Lors d'une autre enquête, 20% des Français interrogés se sont classés dans la catégorie « sait très bien l'anglais ». À la vérification, il s'est avéré que seuls 3% méritaient cette mention.

Tout récemment, à Hanovre, lors d'une recherche portant sur 3700 étudiants ayant étudié l'anglais pendant 8 à 10 ans. à la question « quel est, d'après vous, votre niveau en anglais » 34% ont répondu « très bon » et "38% « bon ». Le contrôle du niveau a révélé que seuls 4% méritaient le niveau « très bon » et 1% le niveau « bon ».

Quand on demande aux gens, dans un sondage, s'ils savent telle ou telle langue, on omet toujours de définir le mot « savoir ». Quelqu'un qui est incapable d'expliquer en anglais comment s'est passé un accident de voiture répond en général qu'il sait la langue s'il sait dire « Pour la gare, tout droit, puis la première rue à gauche ».

L'Eurobaromètre est très malhonnête à cet égard. Il ne vérifie jamais le niveau en langue et proclame toujours des pourcentages ahurissants d'Européens sachant l'anglais. Certains prétendent que c'est intentionnel : il s'agit de convaincre les gens que l'anglais est plus répandu qu'il n'est en fait.

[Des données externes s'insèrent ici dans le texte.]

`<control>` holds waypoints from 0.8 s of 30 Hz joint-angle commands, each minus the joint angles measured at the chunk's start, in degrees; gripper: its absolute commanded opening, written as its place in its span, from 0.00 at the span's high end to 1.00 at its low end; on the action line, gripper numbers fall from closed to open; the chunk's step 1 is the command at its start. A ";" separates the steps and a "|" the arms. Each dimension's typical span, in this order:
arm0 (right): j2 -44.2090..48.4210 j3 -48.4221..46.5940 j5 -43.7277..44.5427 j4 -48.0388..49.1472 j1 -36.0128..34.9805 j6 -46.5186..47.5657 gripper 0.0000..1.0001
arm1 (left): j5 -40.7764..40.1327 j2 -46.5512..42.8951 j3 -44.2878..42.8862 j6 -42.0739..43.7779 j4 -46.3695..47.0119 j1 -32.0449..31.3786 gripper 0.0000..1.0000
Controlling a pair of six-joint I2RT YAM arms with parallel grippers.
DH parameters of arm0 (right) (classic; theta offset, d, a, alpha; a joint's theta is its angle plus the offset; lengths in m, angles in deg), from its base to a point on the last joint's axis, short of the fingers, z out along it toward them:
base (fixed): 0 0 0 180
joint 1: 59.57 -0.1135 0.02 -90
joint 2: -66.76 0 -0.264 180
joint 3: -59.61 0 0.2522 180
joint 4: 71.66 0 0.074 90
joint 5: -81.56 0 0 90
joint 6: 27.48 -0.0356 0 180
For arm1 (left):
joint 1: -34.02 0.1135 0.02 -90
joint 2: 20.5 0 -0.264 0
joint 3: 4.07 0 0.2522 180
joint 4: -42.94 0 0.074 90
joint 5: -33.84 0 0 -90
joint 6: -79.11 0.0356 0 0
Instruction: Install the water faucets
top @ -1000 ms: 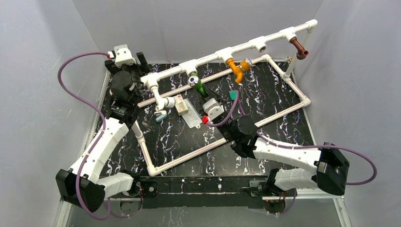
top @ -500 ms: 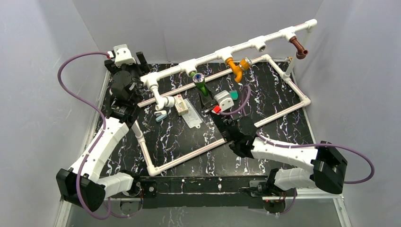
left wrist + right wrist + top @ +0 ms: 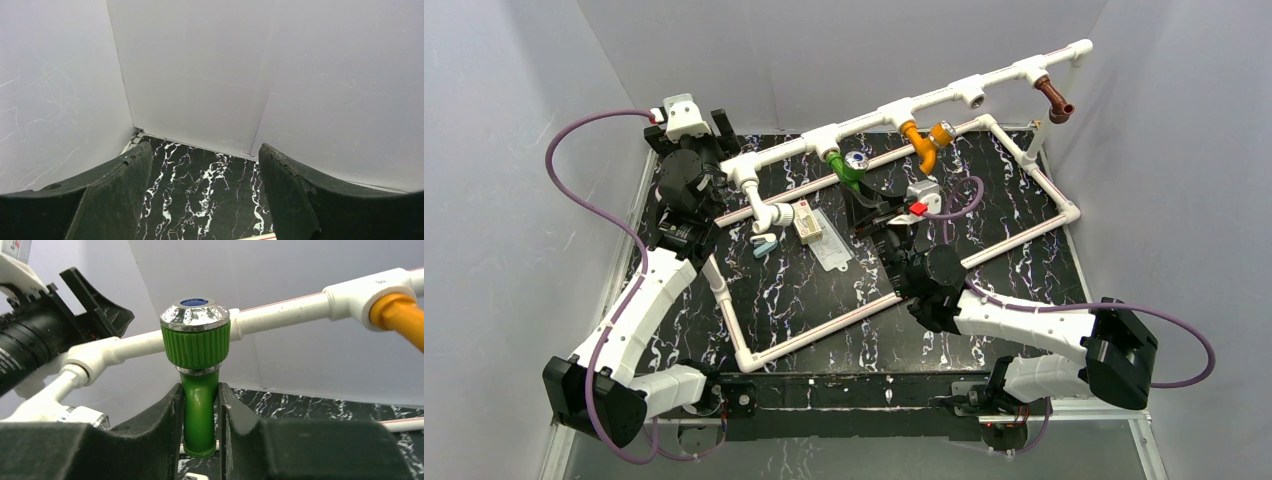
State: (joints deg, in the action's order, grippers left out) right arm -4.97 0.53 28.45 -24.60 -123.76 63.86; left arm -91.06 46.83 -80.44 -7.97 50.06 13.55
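Note:
The bright green faucet (image 3: 848, 172) hangs at the second tee socket of the long white pipe (image 3: 954, 96), its chrome-topped knob (image 3: 857, 159) to the right. My right gripper (image 3: 871, 197) is shut on its spout; in the right wrist view the fingers (image 3: 170, 415) pinch the green spout (image 3: 200, 412) below the knob (image 3: 195, 335). An orange faucet (image 3: 921, 143) and a brown faucet (image 3: 1054, 100) hang from sockets further right. A white faucet (image 3: 769, 215) sits at the pipe's left end. My left gripper (image 3: 721, 125) is open and empty at the back left, and the left wrist view (image 3: 202, 192) shows only table between its fingers.
A white pipe frame (image 3: 1024, 225) lies on the black marble table. Inside it are a small labelled box (image 3: 806, 222), a flat white tag (image 3: 831, 252) and a small pale teal piece (image 3: 764, 246). One tee socket (image 3: 974, 95) stands open. Grey walls close in on three sides.
My right gripper has turned and lifted the green faucet up to the tee socket. Its knob swung from the left side to the right. The left arm has not moved.

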 commanded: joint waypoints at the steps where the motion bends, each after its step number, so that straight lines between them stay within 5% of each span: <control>1: -0.98 -3.61 3.77 -5.44 1.60 -12.93 0.99 | 0.01 3.07 7.24 -0.20 -19.07 -0.63 0.25; 24: 1.32 -8.70 3.22 -20.70 1.60 -53.11 0.99 | 0.43 2.19 7.50 -0.19 -19.06 -0.62 0.25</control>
State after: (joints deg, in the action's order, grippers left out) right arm -2.50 -4.28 34.13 -41.89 -122.93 21.74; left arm -91.12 46.72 -80.40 -7.95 50.37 13.73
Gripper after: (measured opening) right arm 0.344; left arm 0.752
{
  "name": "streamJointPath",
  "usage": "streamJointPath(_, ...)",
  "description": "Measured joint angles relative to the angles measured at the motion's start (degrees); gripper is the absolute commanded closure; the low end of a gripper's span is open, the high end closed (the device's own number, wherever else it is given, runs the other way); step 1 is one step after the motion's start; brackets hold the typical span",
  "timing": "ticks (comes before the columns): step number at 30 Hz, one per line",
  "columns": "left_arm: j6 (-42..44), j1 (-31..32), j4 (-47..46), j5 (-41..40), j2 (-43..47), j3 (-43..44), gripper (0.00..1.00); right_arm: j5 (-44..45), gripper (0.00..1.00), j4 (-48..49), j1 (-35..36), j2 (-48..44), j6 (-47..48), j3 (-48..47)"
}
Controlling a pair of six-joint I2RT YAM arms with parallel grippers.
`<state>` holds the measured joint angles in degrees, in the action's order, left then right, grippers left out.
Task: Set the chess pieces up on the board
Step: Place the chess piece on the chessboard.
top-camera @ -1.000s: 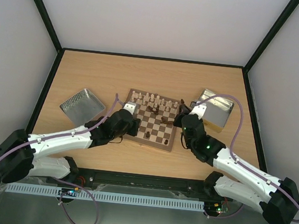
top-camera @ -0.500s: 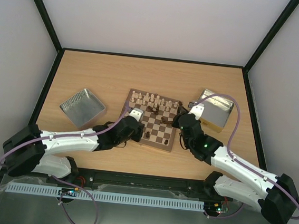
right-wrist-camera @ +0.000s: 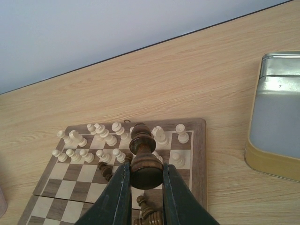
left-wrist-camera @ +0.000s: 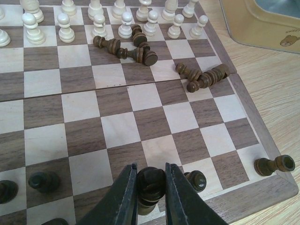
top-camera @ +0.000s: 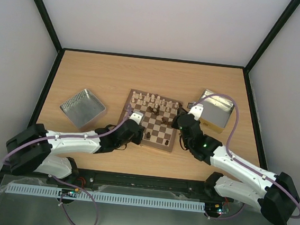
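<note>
The board (top-camera: 161,128) lies mid-table with cream pieces (top-camera: 150,98) standing in its far rows. In the left wrist view, my left gripper (left-wrist-camera: 150,167) is shut on a dark piece (left-wrist-camera: 151,183) that stands upright in the board's near row, next to another dark piece (left-wrist-camera: 196,180). Fallen dark pieces (left-wrist-camera: 127,48) lie mid-board, and more (left-wrist-camera: 202,77) lie to the right. One dark piece (left-wrist-camera: 274,164) lies at the near right corner. My right gripper (right-wrist-camera: 146,166) is shut on a tall dark piece (right-wrist-camera: 143,140), held above the board's right side (right-wrist-camera: 199,154).
A silver tin (top-camera: 83,107) sits left of the board. A second tin (top-camera: 216,111) sits close to the board's right edge, behind my right wrist, and also shows in the right wrist view (right-wrist-camera: 276,112). Both arms reach over the board's near corners.
My left gripper has moved right along the board's near edge with its dark piece. My right gripper has shifted slightly left over the board.
</note>
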<state>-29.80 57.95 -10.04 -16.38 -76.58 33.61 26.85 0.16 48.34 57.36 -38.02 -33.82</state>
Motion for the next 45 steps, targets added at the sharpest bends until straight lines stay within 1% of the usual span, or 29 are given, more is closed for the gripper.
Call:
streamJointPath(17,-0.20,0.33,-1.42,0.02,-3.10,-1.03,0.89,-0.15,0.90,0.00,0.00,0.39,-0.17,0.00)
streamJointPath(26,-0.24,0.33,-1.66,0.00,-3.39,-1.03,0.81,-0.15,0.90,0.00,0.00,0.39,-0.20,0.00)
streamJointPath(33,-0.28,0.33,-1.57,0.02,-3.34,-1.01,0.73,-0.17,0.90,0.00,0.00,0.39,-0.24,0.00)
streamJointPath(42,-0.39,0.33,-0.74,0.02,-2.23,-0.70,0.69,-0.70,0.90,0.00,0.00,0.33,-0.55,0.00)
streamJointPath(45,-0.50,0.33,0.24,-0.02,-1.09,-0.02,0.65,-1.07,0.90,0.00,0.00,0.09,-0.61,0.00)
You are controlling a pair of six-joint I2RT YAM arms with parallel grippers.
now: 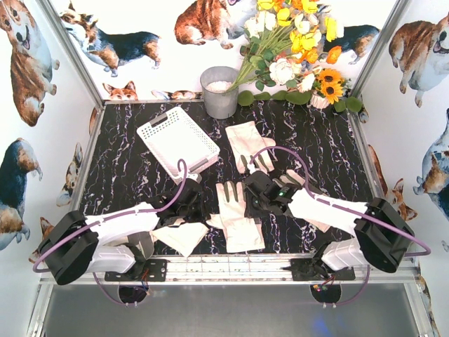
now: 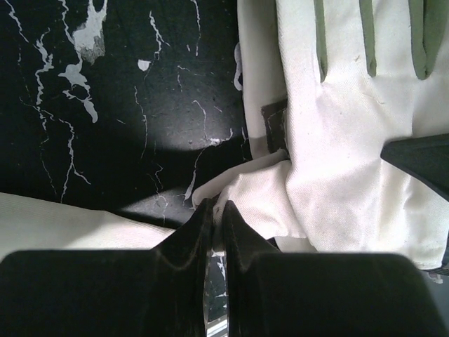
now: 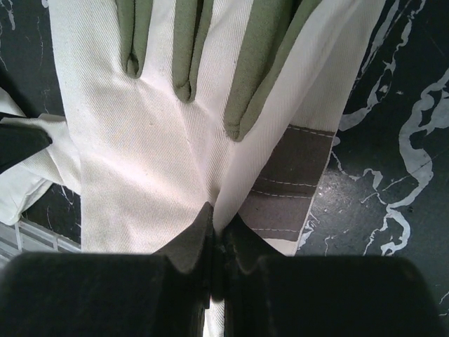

Pour ce qui est des Luxembourgeois, le chiffre de « Veidas » est correct. C'est effectivement le pays d'Europe où pratiquement tout le monde est trilingue, et à un bon niveau. J'en parle dans mon article « L'Européen trilingue - Un espoir réaliste ? » in Robert Chaudenson (éditeur). « L'Europe
parlera-t-elle anglais demain? » (Paris: L'Harmattan, 2001, 93-102) qu'on peut lire sur
http://claudepiron.free.fr/articlesenfrancais/europeentrilingue.htm .

En Lituanie et dans les autres pays baltes, le bilinguisme est sans doute un bilinguisme « langue nationale - russe ». Il est peut-être différent dans la jeune génération.

En ce qui concerne les Slovaques, bilingues à 97% d'après « Veidas » je me demande s'il ne s'agit pas du fait que presque tous les Slovaques peuvent communiquer sans problème avec les Tchèques, mais il s'agit en fait de deux versions très proches d'une même langue. Est-ce un vrai bilinguisme ? Il est vrai que beaucoup parlent l'allemand, et une certaine proportion le hongrois.

Pour le reste, je vous invite à vous méfier des statistiques qu'on trouve dans les médias, et même de celles qui sont tirées des recensements, où l'on se contente de demander aux gens quelles langues ils parlent. Et on les croit, comme si l'illusion sur ses propres capacités, notamment dans le domaine des langues, n'était pas un phénomène extrêmement fréquent. C'est à elle qu'on doit d'entendre, dans les congrès internationaux, des Français s'exprimer dans un anglais atroce et pratiquement incompréhensible, même lorsque le français est l'une des langues de travail. La triste position du français dans le monde doit beaucoup au snobisme.